In addition to fats and oils, phospholipids are also prevalent and important lipids that abundant in biological membrane systems. They make up half of cell and organelle membrane. They’re categorized into glycerophospholipid or phosphoglyceride and sphingomyelin.
Structure of Phospholipids
Glycerophospholipid, phosphoglycerides
The glycerophospholipids synthesized in smooth endoplasmic reticulum is a major building block in cell membranes. Their molecule contains a glycerol backbone, fatty acids, phosphate and a hydrophilic organic group. Although they’re similar to fat molecules, there’re some differences. In fat, the fatty acids esterify all three hydroxyl groups in glycerol. Whereas in phospholipids, the hydroxyl in third carbon is esterified by phosphate where various hydrophilic molecules attach to form different phospholipids including phosphatidylcholine (PC) and phosphatidylethanolamine (PE).
Their fatty acids have an even carbon number that ranges from 16 to 18 usually. Sometimes 14 or 20 carbon atoms are also available. The saturated fatty acid is located in first carbon of glycerol, and the second carbon is attached by an unsaturated fatty acid. The cis-configuration with an 30° bend is most common in unsaturated fatty acids. Occasionally, a few trans fatty acids will be found after consuming artificial fats. The straight hydrophobic tails make them similar to saturated fat, so cell membrane fluidity and permeability is reduced significantly.
Sphingomyelin
Sphingomyelins are another type of phospholipid that are rich in neurons and myelin sheaths. Their synthesis is done by smooth endoplasmic reticulum and Golgi apparatus. Sphingosine backbone, fatty acids, phosphate and hydrophilic organic group make up their molecules. Phosphate esterifies hydroxyl while amino group is acylated by fatty acids. One hydrophobic tail comes from fatty acid and the other with a double-bond is part of sphingosine backbone. Fatty acids with14-26 carbons are longer than those found in glycerophospholipids. They can be saturated or unsaturated. The first carbon is linked by phosphate group that choline attaches to.
Physical, Chemical Properties
They dissolve in organic solvents such as ethanol, benzene, ether, and chloroform but insoluble in methyl acetate and acetone. Pure phospholipids appear as white soft, waxy solids or powders at room temperature. Sometimes the impurities give them a pale yellow or light brown color. Being lighter than water causes them to float on solution surface. The unstable double-bond in glycerophospholipids or sphingomyelins make them prone to oxidation when exposed to sunlight or air. High extraction temperatures also degrade phospholipids and darken their color. To make them more stable, hydrogen gas is used to convert them into saturated fatty acids with the help of catalyst. Sometimes, sulfonation is applied to increase their polarity and water solubility.
Glycerophospholipids have three types of ester bonds situated in fatty acid, phosphate, and organic base. These bonds can be hydrolyzed by acids, bases or phospholipases (A1, A2, B, C, D). Each enzyme can only cleave specific ester bonds. Lipases also hydrolyze phospholipids where they cleave fatty acid chains. Meanwhile, it’s similar in sphingomyelin.
Biological Functions
The hydrophilic and hydrophobic properties exhibit unique behaviors in aqueous environments. The flat monolayers, flat bilayers, single-layered spheres, and double-layered spheres are all the structures formed by phospholipid in water.
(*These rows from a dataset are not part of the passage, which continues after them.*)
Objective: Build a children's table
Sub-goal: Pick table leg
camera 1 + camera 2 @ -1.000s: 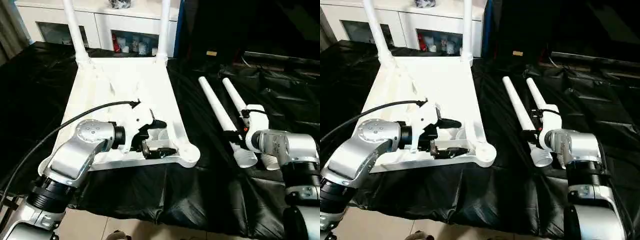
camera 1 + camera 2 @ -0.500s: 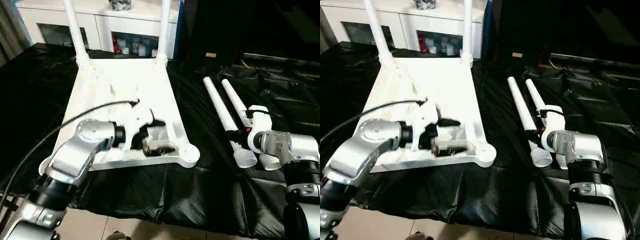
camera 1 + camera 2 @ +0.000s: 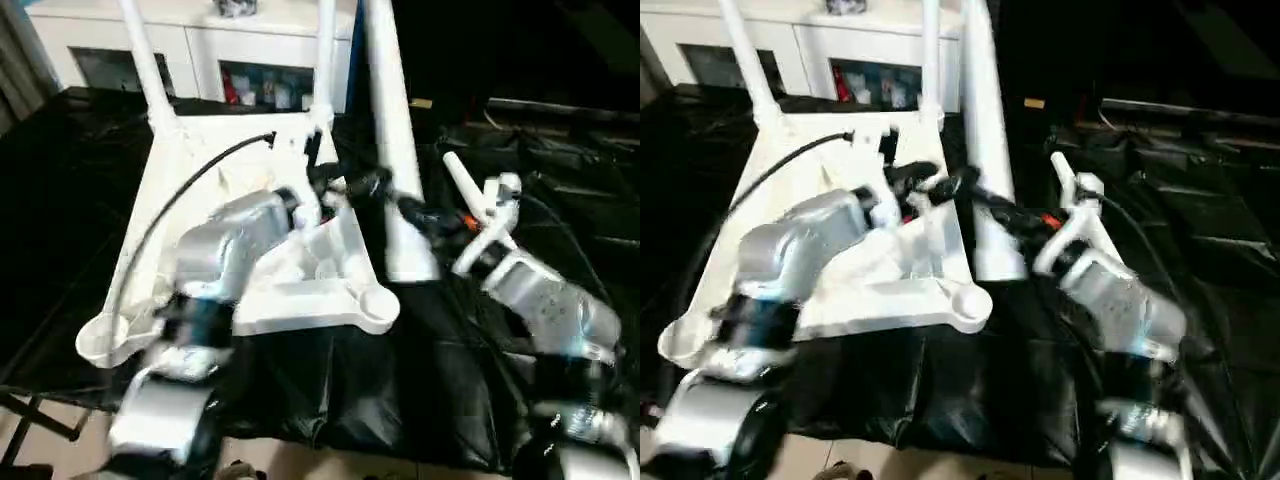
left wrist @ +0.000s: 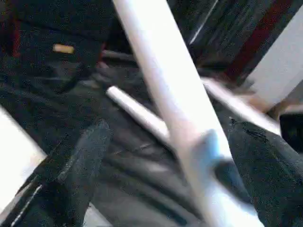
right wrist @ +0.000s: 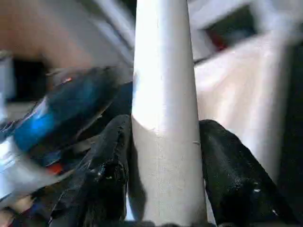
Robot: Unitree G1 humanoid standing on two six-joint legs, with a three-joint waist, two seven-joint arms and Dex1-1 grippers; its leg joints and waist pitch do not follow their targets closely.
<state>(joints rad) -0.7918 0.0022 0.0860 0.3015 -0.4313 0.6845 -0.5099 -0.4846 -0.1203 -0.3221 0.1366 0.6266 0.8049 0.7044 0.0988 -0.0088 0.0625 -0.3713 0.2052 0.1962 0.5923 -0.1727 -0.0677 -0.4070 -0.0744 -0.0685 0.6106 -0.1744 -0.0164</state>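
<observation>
Black sheet (image 3: 60, 180) covers the work surface. On it lies the white tabletop (image 3: 250, 160), underside up, ribs showing, a round corner socket (image 3: 378, 305) at the near right corner. Two legs already stand upright in the far corners — far left leg (image 3: 140, 55) and far right leg (image 3: 326, 50). Behind them, a white cabinet (image 3: 200, 45) with glass doors.

Right gripper (image 5: 163, 156) is clamped on a third leg (image 3: 392, 150): in the right wrist view a black finger (image 5: 106, 170) presses each side of the white tube. That leg is lifted off the sheet and stands nearly upright, wide end down, just right of the tabletop's right edge, tip running out of the top of the head views.

Fourth leg (image 3: 462, 190) lies on the sheet to the right of the raised one, partly hidden by the right arm.

Left gripper (image 4: 161, 156) is spread wide, gripping nothing; it is raised over the right part of the tabletop, close to the lifted leg. In the left wrist view the tube crosses between its two fingers (image 4: 80, 165) — whether either one touches it I cannot tell.
</observation>
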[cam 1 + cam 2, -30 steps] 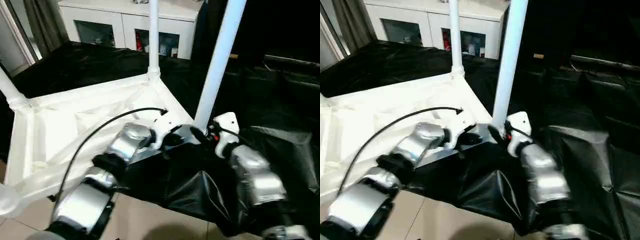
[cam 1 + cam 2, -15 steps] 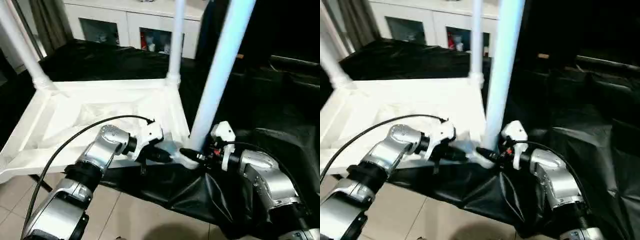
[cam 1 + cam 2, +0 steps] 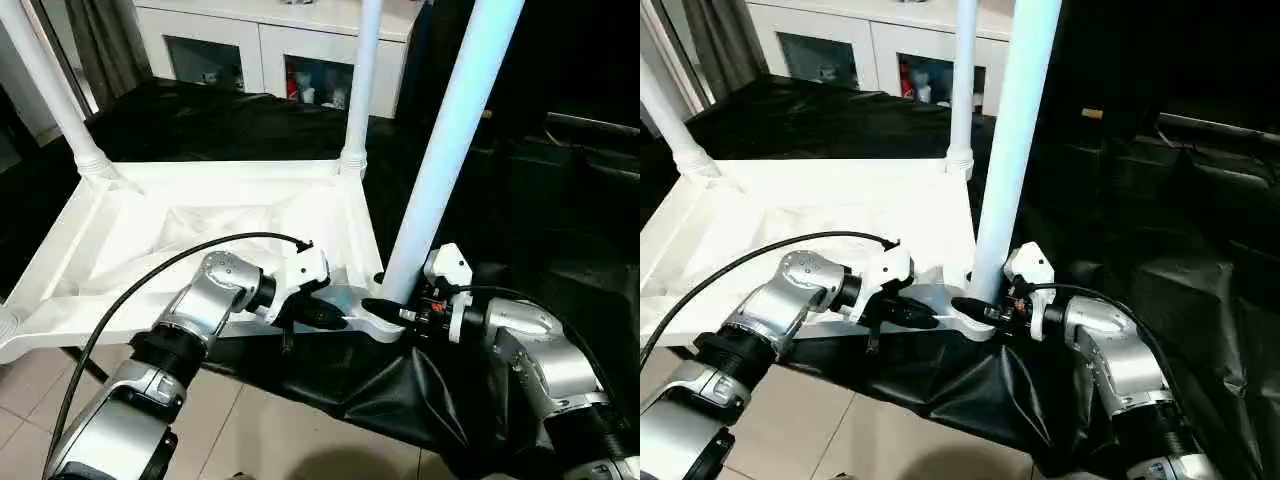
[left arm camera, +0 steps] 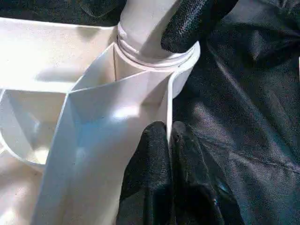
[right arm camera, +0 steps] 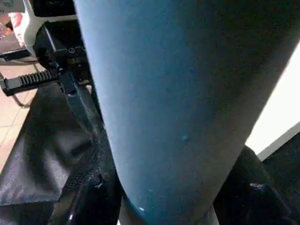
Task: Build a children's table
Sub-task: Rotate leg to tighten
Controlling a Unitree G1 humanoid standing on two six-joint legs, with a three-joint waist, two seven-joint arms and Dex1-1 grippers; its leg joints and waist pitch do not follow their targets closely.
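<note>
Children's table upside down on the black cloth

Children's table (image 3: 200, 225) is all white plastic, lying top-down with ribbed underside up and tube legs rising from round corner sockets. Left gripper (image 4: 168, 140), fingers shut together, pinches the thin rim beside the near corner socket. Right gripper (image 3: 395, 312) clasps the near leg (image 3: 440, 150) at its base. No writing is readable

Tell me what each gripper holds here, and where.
Left gripper: shut on the upturned white plastic children's table, pinching its rim beside the near corner socket. Right gripper: jaws around the near leg at its base.
</note>
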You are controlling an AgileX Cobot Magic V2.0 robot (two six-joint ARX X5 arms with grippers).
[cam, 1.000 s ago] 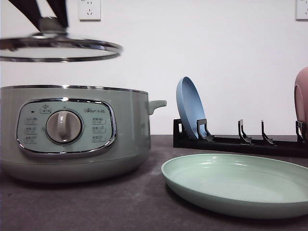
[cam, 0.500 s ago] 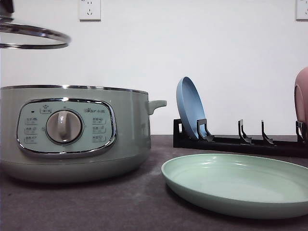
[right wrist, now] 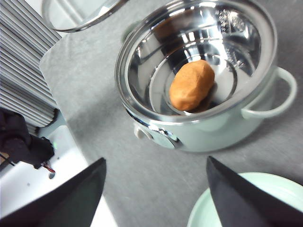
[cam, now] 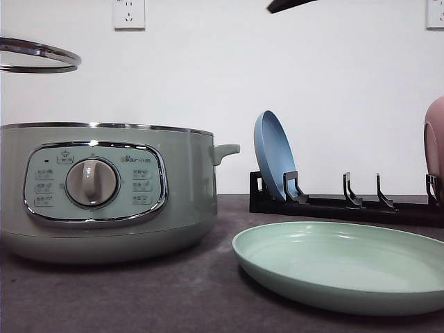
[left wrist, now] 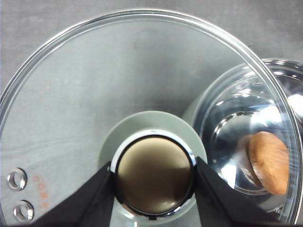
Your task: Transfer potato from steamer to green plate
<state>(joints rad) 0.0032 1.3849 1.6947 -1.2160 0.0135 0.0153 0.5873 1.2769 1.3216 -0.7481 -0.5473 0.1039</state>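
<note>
In the front view, your steamer (cam: 104, 191) is sitting open on the worktop (cam: 139, 298), left of the green plate (cam: 343, 267), while the lid (cam: 38, 55) is hanging high at the left edge. In the left wrist view, your left claw (left wrist: 154, 177) is pinching the lid's knob (left wrist: 154, 176). In the right wrist view, your right claw (right wrist: 154, 189) is hanging spread above the worktop, and the potato (right wrist: 191, 85) is lying inside the steamer.

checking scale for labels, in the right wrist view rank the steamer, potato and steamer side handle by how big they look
1. steamer, by far the largest
2. side handle
3. potato; it looks close to the handle in size, so the last two are unsure
</note>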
When phospholipids are gently added into an aqueous medium, they form a monolayer that spreads over surface. Hydrophilic heads orient towards water, while hydrophobic tails extend away from water surface. If there’re supports in the aqueous solution, they will gather in the supports gaps to form phospholipid bilayer planes.
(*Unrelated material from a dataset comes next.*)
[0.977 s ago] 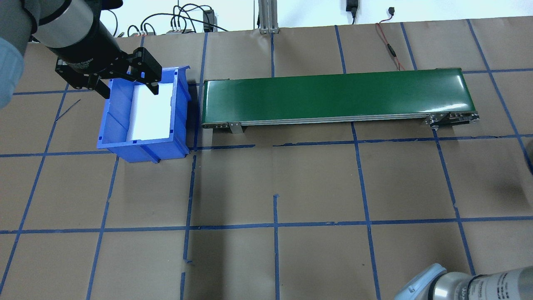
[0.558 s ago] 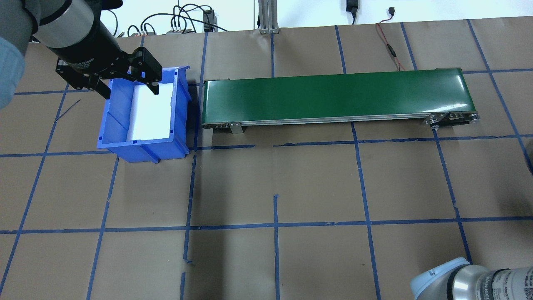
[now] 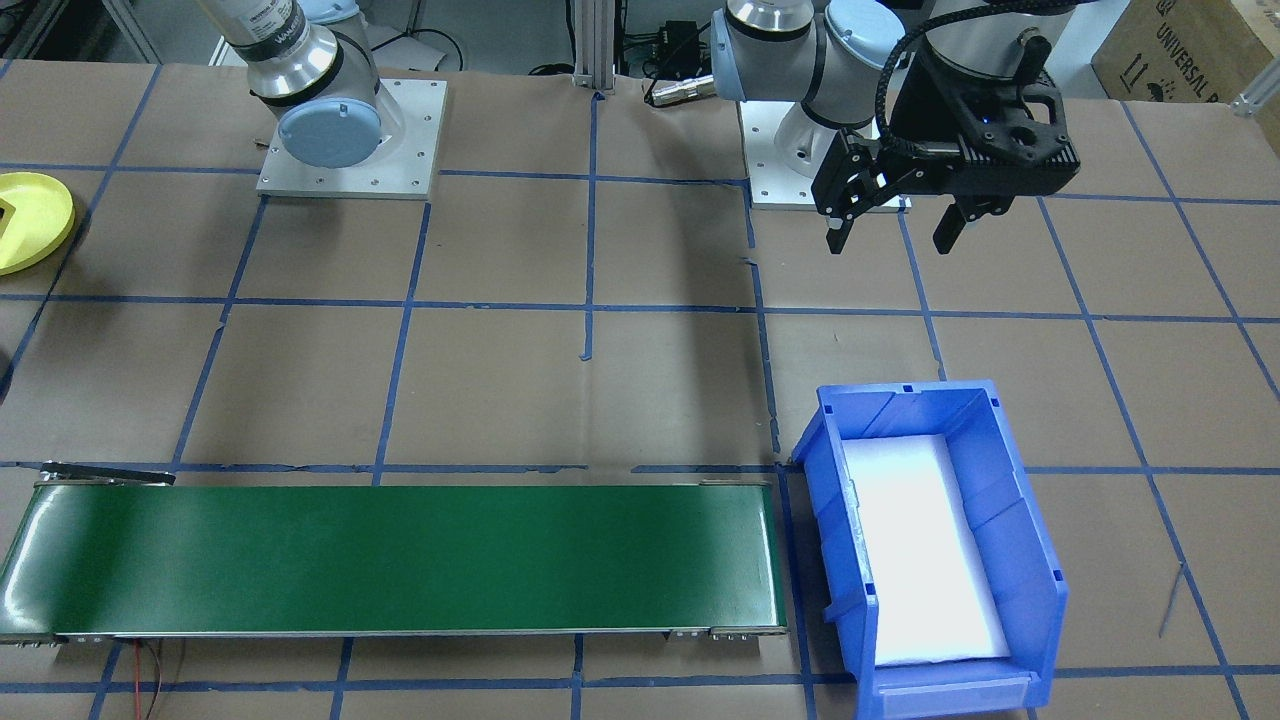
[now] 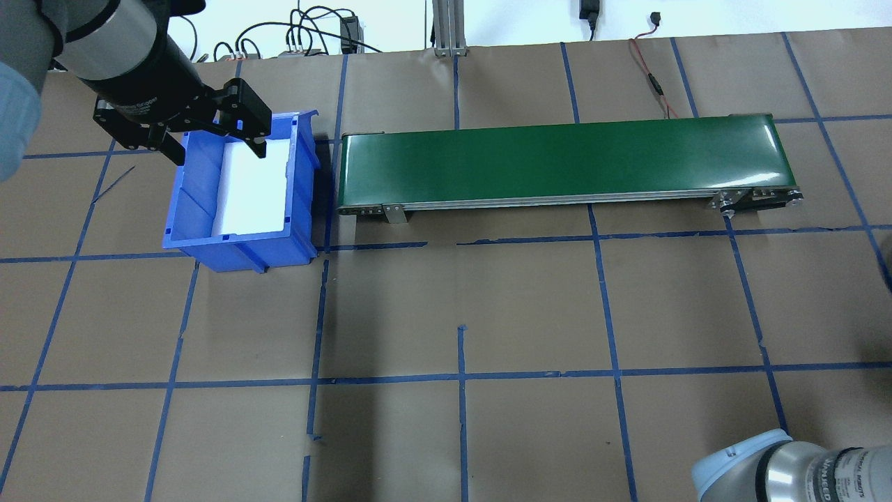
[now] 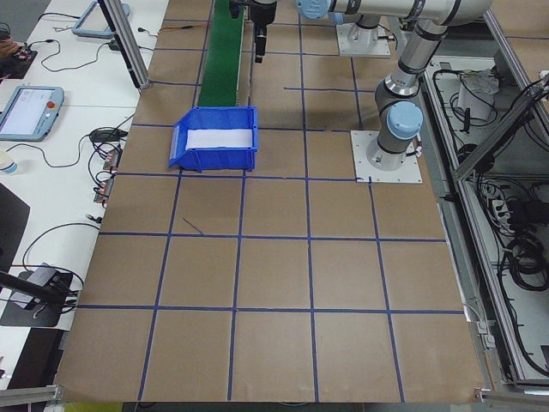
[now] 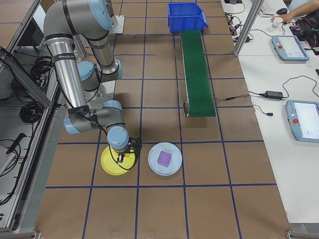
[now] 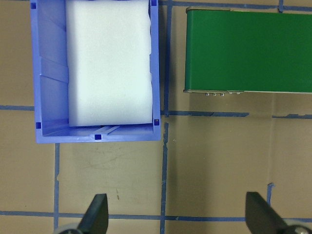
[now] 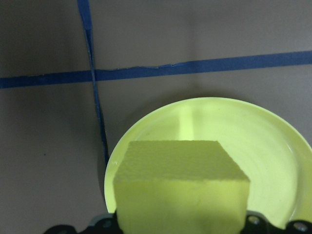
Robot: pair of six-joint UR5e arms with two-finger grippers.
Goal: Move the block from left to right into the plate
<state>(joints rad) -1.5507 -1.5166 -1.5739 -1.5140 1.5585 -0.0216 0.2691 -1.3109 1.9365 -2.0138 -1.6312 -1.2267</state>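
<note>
A yellow foam block (image 8: 180, 185) fills the bottom of the right wrist view, and my right gripper (image 6: 127, 155) is shut on it. It hangs just above the yellow plate (image 8: 273, 146), over the plate's near edge. The same plate (image 6: 112, 167) lies at the table's right end, and part of the plate (image 3: 35, 220) shows at the front-facing view's left edge. My left gripper (image 4: 216, 146) is open and empty, held high over the blue bin (image 4: 240, 240).
A green conveyor belt (image 4: 564, 160) runs from beside the blue bin (image 3: 1040, 570), which has a white foam liner, toward the right. A pale blue plate (image 6: 174, 152) holding a purple block (image 6: 164, 158) lies beside the yellow plate. A person's hand (image 6: 299, 10) is at a side desk.
The right arm's elbow at the lower edge of the overhead view has shifted to the right. The left arm and gripper have not moved.
</note>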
If you stir water, they spontaneously form stable bilayer vesicles. Hydrophilic heads are located in the outer and inner surfaces of bilayer. Hydrocarbon tails are positioned inside the bilayer and away from water. Monolayer vesicles are rare in water because phospholipids have two hydrophobic tails. If one tail is hydrolyzed by enzyme, the monolayer vesicles appear.
Cell membranes are composed of phospholipid bilayers where the glycerophospholipids are majority. The remainder are glycolipids and sphingolipids. These bilayers separate intracellular environment from extracellular space and regulate substances passage. One unsaturated fatty acid in the tail creates a kink that prevents them from being tightly bound, so the phospholipid bilayer has excellent fluidity. Their head size affects membrane curvature: phosphatidylcholine (PC) is located in flat regions and phosphatidylethanolamine (PE) is found in curved areas.
The longer fatty acids give sphingomyelin stronger intermolecular forces, so sphingomyelin rich cell membranes are more stable and more hydrophobic, especially in nerve cell and skin cutin. Sphingomyelin is also abundant near membrane proteins where they’re arranged tightly and orderly like rafts.